To play alongside Jon Merrill or Nick Holden, the team’s bottom pairing has an opening for a prospect. Nicolas Hague is a leading candidate for this spot. His AHL season last year was huge for his confidence and ability to establish his presence on the ice. Also competing will be Zach Whitecloud, who may not get the spot out of training camp but is first in line for being called up. Jimmy Schuldt joined the team at the end of last season, playing in one game for the Golden Knights and recording his first NHL point (an assist). His skillset may be highly valued on the team’s d-core, as he is great at controlling the play and can quarterback a powerplay.
Marc-Andre Fleury is still the starter in Vegas. His statline regressed big time from his stellar 17-18 season, going from a 2.24 to 2.51 GAA and 0.927 to 0.913 SV%. He did play 15 extra games last season compared to the year before, and the team may want to limit him to about 50 – 55 games and split the load with Malcolm Subban to keep Fleury as fresh as possible for a playoff run, considering Marc-Andre will turn 35 early in the season. The team does not have strong goaltending depth, but Garret Sparks and Oscar Dansk are both options to replace Subban if need be.

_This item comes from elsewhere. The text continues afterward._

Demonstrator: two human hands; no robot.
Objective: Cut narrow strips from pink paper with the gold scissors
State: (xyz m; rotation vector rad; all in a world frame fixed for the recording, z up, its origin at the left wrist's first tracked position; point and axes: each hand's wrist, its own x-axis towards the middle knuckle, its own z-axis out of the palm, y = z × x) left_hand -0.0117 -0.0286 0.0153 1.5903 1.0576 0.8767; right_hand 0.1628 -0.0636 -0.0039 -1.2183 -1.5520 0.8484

Another thing the front office will have to keep in mind is an eventual replacement, as the goaltending prospects on the Golden Knights’ roster are nowhere near NHL ready, if they ever make it.
Vegas Golden Knights 2019-20 Prediction
2nd – 3rd Pacific Division
The Golden Knights will be in tough to replace the amount of core, role players they lost this offseason. Their locker room took a major hit and it will be interesting to watch how the players respond early in the season. Luckily for the team, they have an incredibly strong forward group consisting of many excellent two-way forwards, some of whom are among the best defensive forwards in the entire league. The Pacific Division below Vegas did not improve quite enough to show a major challenge for a divisional playoff spot, so it is hard to see them falling out of second or third in the division.